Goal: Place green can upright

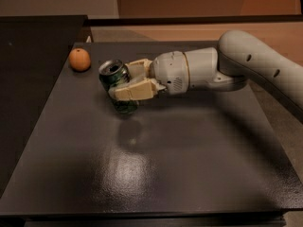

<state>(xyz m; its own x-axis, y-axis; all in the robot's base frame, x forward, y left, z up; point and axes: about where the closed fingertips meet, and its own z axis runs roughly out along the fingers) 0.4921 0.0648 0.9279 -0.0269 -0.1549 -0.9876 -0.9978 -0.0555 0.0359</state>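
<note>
The green can (116, 82) is a shiny dark-green drink can with a silver rimmed top that faces up and to the left. My gripper (127, 79) is shut on the green can, its cream fingers (135, 91) clasping the can's sides. The can is tilted, close to upright, with its lower end at or just above the dark table (156, 174), left of the table's middle. My white arm (222, 67) reaches in from the right.
An orange fruit (79, 59) sits at the table's far left corner, a short way left of the can. A dark surface (28, 79) lies to the left of the table. Floor shows beyond the table's right edge.
</note>
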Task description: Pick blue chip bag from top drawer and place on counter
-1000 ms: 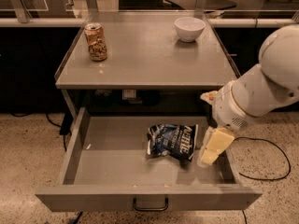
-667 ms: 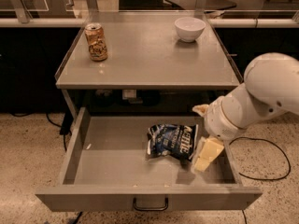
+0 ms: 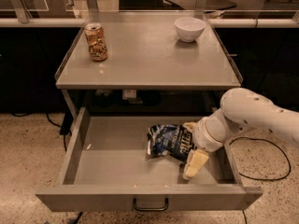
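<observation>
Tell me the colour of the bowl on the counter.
White bowl, clearest in the camera view. The gripper is in the top drawer, at the blue chip bag.

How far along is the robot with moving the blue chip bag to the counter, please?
Done: the top drawer stands open. In hand: the gripper is inside it, jaws open around the right end of the blue chip bag, lying on its floor. Left: closing, lifting, placing on the counter.

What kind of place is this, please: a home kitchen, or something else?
Probably a robot test area in an office or lab, not a home. Signs: a plain grey metal counter with a drawer, a cable loose on a speckled floor, and a gripper at the chip bag in the drawer.
</observation>
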Robot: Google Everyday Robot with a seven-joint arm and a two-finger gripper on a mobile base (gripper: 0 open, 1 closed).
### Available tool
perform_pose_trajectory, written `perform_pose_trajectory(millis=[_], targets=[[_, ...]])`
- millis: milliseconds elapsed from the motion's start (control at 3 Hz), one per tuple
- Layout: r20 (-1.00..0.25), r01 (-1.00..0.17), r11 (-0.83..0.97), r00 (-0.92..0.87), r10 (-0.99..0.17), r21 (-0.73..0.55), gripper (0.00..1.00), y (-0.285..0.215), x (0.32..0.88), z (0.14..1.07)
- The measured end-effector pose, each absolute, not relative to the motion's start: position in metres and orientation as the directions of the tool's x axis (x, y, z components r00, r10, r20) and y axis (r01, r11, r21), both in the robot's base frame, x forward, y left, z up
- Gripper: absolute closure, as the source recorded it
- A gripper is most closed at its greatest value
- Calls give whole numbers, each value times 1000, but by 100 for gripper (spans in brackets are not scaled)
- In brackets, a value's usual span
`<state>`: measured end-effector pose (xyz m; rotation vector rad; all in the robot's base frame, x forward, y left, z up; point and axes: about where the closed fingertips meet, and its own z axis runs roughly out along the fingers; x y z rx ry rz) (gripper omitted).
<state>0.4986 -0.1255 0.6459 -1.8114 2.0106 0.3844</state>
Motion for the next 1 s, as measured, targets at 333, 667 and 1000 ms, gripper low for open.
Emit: perform_pose_trajectory(millis=[333, 667, 1000], targets=[[-471, -991, 118, -74, -879, -65, 0, -125, 499, 645], [-480, -995, 68, -24, -877, -74, 0, -101, 511, 641], [-481, -994, 25, 29, -876, -106, 0, -81, 524, 654]])
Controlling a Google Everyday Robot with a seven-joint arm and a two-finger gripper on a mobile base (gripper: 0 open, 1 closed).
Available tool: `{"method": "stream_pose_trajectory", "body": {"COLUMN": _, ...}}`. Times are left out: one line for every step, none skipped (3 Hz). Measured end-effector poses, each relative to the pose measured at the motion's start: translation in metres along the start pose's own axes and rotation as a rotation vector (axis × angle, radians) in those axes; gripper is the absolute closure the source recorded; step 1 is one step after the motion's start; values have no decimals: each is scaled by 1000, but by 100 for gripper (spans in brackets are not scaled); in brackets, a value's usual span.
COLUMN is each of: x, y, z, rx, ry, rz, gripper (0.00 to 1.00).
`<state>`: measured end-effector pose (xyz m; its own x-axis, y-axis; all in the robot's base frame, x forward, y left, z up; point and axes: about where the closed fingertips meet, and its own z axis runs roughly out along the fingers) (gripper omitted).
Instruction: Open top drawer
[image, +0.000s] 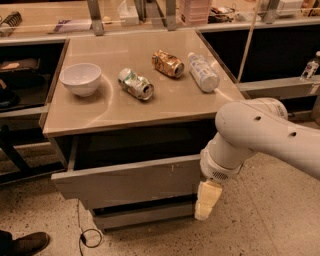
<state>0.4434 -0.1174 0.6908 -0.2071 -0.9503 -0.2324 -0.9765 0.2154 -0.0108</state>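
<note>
The top drawer (130, 182) is a wide grey slanted front panel with small pale scratches, under the steel table top (100, 112). It stands pulled out from the cabinet, with a dark gap behind it. My gripper (207, 200) hangs from the white arm (250, 135) at the right end of the drawer front. Its pale fingertip points down past the panel's lower edge. I cannot see how it touches the drawer.
On the table top are a white bowl (81, 78), a crushed silver can (136, 84), a brown can (168, 63) and a lying water bottle (203, 72). A narrower lower drawer front (145, 215) shows below. A cable loop (90, 237) and a shoe (27, 244) lie on the floor at the left.
</note>
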Motion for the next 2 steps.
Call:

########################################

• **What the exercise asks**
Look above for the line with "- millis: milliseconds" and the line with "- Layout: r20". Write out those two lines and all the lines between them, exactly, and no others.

• **Reply**
- millis: milliseconds elapsed from the motion's start (control at 3 Hz), one per tuple
- Layout: r20 (-1.00..0.25), r01 (-1.00..0.17), r11 (-0.83..0.97), r00 (-0.92..0.87), r10 (-0.99..0.17), r21 (-0.73..0.55), gripper (0.00..1.00), y (-0.285..0.215), x (0.32..0.88), z (0.14..1.07)

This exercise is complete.